Lunes, 25 de mayo de 2009 | Hoy
CONTRATAPA › ARTE DE ULTIMAR
Por Juan Sasturain
El penoso episodio de Mendoza, con la reacción desmesurada de quienes atacaron a supuestos infectados portadores de la llamada gripe porcina, es revelador una vez más de que la única vacuna que necesitamos –y que nadie va a producir porque a los laboratorios y a las usinas de paranoia no les interesa “erradicar el flagelo”– es la que nos libre alguna vez de la insolidaridad, la estupidez y la mezquindad generalizadas.
La cultura del barbijo, la de la funda a los sillones, la del patovica, la del paraguas y las galochas morales, la de la doble traba a la puerta, la del barrio privado con vigilancia ídem, la del cero en el arco propio y el botoneo de las tarjetas; la cultura de la demanda, la de los juicios por daños, la del victimismo y la simulación, la de los guantes y los antisépticos hasta para salir a la calle; la cultura de las barreras físicas entre los países o entre barrios; la cultura de la tiranía de la apariencia con los regímenes de adelgazar, con el gimnasio, la cirugía y, sobre todo, la cultura de los psicopateadores de la salud, todas esas variantes de un mismo concepto enfermo e inhumano de la cultura como conjunto de costumbres, valores e ideas que rigen a una comunidad –la nuestra de hoy– nos tienen hartos.

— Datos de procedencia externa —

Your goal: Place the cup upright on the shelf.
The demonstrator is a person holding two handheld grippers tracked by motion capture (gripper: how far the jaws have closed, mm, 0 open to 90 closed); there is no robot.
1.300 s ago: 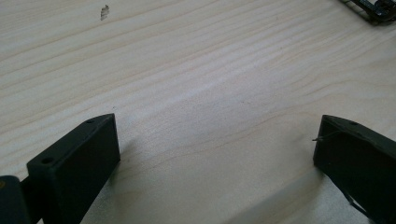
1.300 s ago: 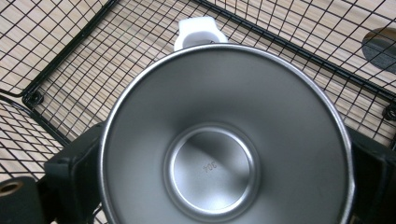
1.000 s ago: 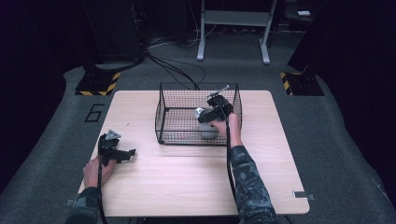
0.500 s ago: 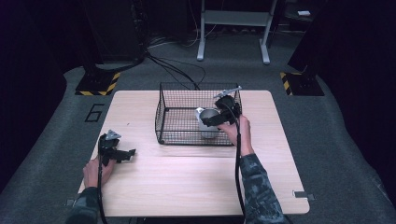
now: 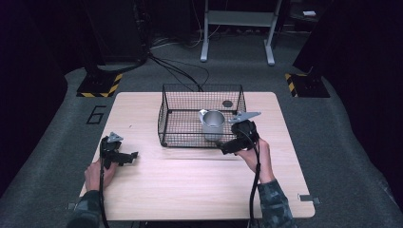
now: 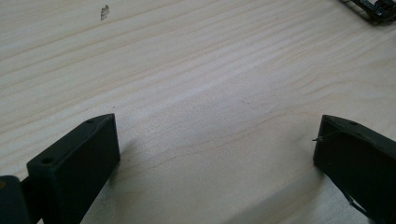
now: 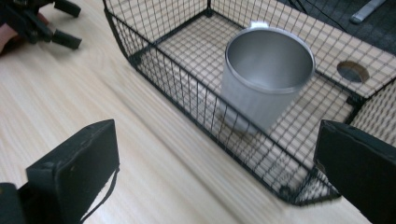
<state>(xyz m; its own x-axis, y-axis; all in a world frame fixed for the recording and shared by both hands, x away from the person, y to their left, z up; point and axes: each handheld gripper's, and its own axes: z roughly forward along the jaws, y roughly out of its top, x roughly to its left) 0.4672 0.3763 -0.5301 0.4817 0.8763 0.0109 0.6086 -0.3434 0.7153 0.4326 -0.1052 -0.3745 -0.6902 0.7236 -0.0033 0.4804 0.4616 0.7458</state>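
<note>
A shiny metal cup stands upright, mouth up, inside a black wire basket at the table's middle back. My right gripper hovers just outside the basket's front right wall, open and holding nothing. In the right gripper view the cup sits behind the basket mesh, beyond my wide-apart jaws. My left gripper rests low over the table at the front left, open. In the left gripper view nothing but bare wood lies between its jaws.
The wooden table has a small round hole under the basket's far right corner. Beyond the table are a dark carpeted floor, cables and a metal stand's legs. Yellow-black striped blocks flank the far corners.
My right gripper has drawn back out of the basket toward the table's front and stands open; the cup stays upright in the basket. The left gripper has not moved.
</note>
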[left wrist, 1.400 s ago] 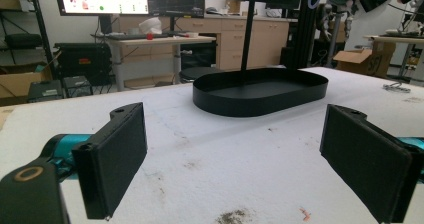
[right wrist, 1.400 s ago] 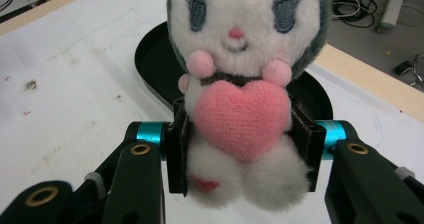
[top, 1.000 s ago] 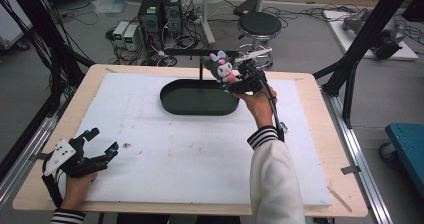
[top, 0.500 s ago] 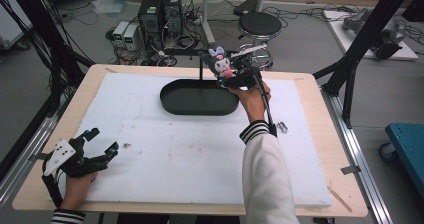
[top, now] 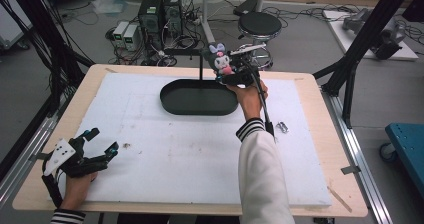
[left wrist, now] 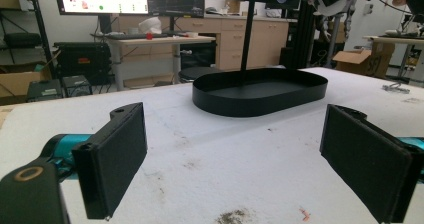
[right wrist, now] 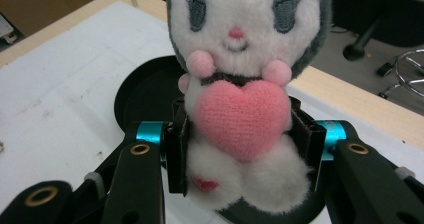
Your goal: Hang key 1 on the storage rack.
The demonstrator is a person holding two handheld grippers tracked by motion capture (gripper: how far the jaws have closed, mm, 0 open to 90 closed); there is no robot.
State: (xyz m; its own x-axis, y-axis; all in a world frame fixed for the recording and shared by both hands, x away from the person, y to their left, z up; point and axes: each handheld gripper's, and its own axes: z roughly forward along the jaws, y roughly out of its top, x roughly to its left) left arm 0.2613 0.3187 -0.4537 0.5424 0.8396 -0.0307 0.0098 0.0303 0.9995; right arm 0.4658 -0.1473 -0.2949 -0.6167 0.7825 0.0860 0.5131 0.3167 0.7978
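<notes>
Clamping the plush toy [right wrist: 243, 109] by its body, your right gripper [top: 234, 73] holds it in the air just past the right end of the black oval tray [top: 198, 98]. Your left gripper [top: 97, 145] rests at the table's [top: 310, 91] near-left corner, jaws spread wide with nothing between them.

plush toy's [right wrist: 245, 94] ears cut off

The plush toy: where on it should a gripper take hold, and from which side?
Around the soft waist of the plush toy, from behind, one pad on each flank, as the right gripper does: the body is narrowest there, below the wide head, and squashes.
</notes>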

Y nos tienen asqueados sobre todo los medios que sirven de polea de transmisión de la enfermedad paranoica e insolidaria, que alimentan –dan de ganar– a quienes lucran, especulan con el miedo fácil, la inseguridad potencial y latente en cada uno, enmascaran la necesidad y precariedad genuinas con mentiras y fantasmas siempre renovados, que aparecen y se van de los medios según necesidad y oportunidad del mercado (supremo hacedor de valores) y la empresa (modelo único de asociación entre supuestos iguales) mercantil o política que los utilice. Estamos hartos precisamente de tanta aparatosa pretensión manipuladora, tanta alevosa mentira y distorsión.
Por eso cuando vemos como ayer en la cancha de Vélez la proliferación de barbijos nos sentimos profunda, asquerosamente justificados en nuestras sospechas: el mensaje ha llegado a calar profundamente en nuestra población más consciente.
Y ahora pido permiso –sin barbijo– para vomitar.